Normal delivery (Vaginal childbirth) is one of the potential cause of pelvic organ prolapse – an occurrence where the uterus, urethra, and bowel sag down into the vagina. The main cause of this is pregnancy and childbirth tends to weaken the pelvic floor. As part of a treatment plan, your doctor and Physical Therapist may recommend Kegels.

Reduced risk of fecal incontinence

This is a condition that causes you to leak stool before you make it to the bathroom. Kegels can help strengthen the rectal muscles to help prevent this.

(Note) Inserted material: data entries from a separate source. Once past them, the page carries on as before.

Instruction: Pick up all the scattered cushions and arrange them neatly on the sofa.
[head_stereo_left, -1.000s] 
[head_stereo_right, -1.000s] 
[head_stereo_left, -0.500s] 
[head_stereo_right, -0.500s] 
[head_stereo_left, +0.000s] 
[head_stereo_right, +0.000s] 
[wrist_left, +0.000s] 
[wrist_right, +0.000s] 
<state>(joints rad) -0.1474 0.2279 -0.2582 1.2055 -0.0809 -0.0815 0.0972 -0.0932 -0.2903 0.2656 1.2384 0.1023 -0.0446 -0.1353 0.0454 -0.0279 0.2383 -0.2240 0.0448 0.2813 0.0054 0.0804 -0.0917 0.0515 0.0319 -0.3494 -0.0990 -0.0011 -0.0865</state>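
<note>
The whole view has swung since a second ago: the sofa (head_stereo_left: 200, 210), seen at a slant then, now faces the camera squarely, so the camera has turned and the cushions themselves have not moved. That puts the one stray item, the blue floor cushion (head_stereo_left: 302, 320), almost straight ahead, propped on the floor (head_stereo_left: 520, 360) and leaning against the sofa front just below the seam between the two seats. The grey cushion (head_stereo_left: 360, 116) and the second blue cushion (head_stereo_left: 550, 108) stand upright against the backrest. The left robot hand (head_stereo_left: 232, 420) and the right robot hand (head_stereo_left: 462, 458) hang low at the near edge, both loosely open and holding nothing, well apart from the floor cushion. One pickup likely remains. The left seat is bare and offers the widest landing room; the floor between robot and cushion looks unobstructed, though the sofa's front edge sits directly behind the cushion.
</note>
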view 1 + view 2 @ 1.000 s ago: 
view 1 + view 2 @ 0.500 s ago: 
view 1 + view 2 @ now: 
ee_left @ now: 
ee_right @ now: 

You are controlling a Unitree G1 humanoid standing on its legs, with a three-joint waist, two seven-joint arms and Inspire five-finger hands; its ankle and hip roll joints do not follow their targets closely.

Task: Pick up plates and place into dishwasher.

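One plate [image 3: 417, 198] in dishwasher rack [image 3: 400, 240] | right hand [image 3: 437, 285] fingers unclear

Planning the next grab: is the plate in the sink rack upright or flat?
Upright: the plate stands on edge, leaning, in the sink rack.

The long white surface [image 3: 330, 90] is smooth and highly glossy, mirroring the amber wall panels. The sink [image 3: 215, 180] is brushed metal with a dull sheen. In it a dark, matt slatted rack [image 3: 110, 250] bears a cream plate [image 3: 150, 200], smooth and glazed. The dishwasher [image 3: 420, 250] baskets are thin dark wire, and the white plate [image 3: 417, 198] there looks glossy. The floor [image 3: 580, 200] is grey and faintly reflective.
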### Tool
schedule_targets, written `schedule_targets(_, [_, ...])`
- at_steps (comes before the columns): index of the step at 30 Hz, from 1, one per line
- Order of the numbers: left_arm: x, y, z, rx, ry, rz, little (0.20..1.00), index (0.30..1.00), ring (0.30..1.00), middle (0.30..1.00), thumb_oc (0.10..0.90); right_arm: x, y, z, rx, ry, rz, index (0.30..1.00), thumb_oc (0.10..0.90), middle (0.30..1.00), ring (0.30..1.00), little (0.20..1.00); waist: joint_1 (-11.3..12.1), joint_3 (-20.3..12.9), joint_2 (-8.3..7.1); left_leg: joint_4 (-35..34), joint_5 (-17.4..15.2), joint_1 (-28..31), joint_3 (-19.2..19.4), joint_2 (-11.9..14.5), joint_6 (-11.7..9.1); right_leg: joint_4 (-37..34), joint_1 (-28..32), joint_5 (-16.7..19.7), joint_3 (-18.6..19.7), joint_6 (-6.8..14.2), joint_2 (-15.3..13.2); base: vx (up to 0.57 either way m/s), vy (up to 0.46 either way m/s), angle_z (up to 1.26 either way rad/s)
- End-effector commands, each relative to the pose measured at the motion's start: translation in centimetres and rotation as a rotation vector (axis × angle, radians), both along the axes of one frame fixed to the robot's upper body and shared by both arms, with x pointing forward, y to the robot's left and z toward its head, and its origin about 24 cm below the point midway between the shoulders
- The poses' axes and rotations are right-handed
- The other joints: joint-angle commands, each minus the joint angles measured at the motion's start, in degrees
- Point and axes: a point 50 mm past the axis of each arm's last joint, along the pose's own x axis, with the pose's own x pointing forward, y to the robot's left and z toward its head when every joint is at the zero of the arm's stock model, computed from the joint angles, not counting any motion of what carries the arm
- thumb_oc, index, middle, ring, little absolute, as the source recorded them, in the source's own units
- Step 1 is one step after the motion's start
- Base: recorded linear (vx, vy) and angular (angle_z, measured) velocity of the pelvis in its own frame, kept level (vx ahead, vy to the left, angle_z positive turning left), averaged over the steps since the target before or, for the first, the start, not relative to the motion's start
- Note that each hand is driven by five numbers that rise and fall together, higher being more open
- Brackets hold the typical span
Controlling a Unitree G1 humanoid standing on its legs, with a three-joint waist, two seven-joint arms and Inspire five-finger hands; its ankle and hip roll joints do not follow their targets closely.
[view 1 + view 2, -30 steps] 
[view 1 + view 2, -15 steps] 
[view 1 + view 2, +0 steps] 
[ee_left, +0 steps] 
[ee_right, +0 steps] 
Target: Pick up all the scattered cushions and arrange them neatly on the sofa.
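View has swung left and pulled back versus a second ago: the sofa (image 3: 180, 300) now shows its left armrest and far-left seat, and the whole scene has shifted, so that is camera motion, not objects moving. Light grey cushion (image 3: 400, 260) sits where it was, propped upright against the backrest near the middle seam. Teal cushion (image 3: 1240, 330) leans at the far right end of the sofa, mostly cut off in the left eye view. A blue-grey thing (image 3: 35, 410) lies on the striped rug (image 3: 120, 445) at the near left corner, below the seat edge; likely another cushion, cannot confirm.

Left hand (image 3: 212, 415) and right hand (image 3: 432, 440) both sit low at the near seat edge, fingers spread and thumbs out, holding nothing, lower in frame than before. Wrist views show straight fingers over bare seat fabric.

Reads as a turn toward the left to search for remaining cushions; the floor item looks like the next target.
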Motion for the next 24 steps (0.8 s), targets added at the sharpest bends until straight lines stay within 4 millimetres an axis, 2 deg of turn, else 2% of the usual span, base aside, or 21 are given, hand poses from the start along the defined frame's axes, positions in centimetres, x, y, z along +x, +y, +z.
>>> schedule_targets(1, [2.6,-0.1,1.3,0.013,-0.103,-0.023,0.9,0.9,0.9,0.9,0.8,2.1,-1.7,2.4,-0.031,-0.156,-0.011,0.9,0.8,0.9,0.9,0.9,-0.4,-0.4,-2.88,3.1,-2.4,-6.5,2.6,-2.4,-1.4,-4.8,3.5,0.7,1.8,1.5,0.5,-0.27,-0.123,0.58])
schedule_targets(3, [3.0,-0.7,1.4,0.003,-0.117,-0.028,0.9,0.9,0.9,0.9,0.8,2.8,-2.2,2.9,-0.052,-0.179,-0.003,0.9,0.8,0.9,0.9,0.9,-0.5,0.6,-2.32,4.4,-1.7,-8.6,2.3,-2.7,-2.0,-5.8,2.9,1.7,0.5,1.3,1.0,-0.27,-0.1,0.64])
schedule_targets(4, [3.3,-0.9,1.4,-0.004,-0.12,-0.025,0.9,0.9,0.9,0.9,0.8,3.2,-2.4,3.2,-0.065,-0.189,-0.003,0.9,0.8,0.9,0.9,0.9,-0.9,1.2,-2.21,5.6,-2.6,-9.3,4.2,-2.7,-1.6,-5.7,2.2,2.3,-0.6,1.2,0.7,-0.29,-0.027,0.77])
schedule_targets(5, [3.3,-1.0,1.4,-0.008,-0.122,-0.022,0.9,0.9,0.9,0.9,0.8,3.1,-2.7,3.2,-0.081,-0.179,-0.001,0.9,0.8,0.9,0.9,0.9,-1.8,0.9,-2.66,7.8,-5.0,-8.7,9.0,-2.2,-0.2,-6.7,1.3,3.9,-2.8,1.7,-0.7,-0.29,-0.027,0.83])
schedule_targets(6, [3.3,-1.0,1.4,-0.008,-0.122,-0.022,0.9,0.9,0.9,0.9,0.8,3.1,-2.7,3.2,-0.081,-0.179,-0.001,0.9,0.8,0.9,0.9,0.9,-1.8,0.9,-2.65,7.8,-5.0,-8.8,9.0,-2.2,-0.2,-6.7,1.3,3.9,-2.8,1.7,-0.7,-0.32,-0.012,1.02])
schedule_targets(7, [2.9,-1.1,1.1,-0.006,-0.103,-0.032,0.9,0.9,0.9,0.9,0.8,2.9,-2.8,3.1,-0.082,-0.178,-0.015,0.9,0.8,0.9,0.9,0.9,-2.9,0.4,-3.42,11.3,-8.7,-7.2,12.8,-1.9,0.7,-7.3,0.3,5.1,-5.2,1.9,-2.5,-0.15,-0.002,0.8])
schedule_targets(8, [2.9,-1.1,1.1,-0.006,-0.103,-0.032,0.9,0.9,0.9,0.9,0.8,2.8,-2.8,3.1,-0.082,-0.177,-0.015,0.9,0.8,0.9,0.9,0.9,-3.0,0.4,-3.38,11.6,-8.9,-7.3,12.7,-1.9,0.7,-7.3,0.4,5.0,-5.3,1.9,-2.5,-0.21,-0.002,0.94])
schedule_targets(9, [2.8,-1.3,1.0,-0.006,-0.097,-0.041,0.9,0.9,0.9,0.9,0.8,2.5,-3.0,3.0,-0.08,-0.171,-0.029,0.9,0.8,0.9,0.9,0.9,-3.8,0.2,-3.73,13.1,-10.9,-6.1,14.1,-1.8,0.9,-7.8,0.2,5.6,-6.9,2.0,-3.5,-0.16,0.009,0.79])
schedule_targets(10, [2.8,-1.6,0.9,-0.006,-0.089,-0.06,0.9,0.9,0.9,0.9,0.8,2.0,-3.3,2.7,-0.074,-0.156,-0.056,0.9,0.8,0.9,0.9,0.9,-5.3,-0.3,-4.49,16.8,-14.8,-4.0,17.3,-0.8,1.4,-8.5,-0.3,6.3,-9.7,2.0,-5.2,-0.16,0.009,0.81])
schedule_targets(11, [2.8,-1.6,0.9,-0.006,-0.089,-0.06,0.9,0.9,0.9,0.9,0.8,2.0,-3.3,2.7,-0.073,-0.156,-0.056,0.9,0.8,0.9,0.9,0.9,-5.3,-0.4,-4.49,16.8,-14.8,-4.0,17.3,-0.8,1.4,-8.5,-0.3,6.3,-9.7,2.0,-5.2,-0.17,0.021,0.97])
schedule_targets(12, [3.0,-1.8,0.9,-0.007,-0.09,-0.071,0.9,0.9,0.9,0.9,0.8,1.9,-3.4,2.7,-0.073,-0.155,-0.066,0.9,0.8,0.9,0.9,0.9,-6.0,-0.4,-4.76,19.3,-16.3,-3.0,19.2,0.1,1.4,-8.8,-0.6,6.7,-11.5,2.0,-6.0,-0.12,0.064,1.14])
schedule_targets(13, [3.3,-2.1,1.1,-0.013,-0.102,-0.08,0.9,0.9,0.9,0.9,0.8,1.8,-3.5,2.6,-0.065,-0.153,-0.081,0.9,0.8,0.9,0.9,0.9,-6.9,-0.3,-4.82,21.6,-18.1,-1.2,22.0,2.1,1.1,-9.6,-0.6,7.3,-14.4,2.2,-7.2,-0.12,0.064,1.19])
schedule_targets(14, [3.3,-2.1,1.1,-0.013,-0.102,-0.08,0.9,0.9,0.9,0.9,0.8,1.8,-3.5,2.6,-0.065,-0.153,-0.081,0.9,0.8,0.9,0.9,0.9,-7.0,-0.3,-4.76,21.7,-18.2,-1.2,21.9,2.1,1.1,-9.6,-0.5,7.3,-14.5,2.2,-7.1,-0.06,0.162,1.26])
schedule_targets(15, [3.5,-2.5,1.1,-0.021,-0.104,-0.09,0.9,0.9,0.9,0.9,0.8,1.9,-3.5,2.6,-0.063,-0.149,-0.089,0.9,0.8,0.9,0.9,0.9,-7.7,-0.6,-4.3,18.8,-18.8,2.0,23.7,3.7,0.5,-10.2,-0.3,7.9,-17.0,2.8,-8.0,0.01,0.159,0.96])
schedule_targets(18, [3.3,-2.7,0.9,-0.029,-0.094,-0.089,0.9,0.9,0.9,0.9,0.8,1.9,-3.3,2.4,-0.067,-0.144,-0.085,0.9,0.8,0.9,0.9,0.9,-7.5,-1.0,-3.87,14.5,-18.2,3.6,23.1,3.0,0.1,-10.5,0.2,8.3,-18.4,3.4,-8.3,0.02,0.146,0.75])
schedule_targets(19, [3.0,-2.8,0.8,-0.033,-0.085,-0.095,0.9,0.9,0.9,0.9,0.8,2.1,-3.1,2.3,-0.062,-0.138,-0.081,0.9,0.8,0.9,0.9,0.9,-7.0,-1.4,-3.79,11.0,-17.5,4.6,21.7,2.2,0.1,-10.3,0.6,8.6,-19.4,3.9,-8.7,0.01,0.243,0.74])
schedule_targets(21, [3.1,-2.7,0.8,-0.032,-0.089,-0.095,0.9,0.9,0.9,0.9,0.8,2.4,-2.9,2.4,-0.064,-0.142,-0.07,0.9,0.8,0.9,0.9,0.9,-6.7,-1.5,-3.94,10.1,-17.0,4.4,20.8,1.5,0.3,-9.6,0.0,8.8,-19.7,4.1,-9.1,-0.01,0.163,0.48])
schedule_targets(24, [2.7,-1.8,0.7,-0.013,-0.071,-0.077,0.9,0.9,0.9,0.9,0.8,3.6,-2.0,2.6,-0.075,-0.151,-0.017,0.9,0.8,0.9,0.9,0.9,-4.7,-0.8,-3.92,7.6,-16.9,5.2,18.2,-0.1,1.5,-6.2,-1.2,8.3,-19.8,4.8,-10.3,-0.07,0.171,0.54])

Tips For Doing Kegel Exercise

To get the most out of doing your Kegels, keep these tips in mind:

  • Never do Kegels when you’re peeing, this may prevent your bladder from fully emptying which may cause more problems.
  • Don’t strain or hold your breath- keep your abdomen, buttock, and thigh muscles relaxed.
  • Overdoing it doesn’t help! After doing these exercises, it is normal to feel some soreness around the pelvic area. Your doctor and physical therapist will always advise you to stop and talk to them.
  • Exercise regularly. There are tons of apps that you can download nowadays to keep track of your schedule on when to do it.

Some women find contracting the pelvic floor impossible to start with, or they find it tricky to locate the right muscles. Your healthcare provider may recommend biofeedback training, which helps check which muscles are being contracted, or electrical stimulation, which uses painless electric currents to contract the correct muscles.

All the pelvic exercises including Kegels will all be included in your treatment plan. Your physical therapist and doctor will always conduct a thorough assessment so it may address all your needs and for the safety of your unborn child.

Tribeca Physical Therapy is officially reopened for in-person physical therapy sessions and continues to offer Telehealth PT or Virtual PT. Call us at 2124068080 or message us and book your first session free.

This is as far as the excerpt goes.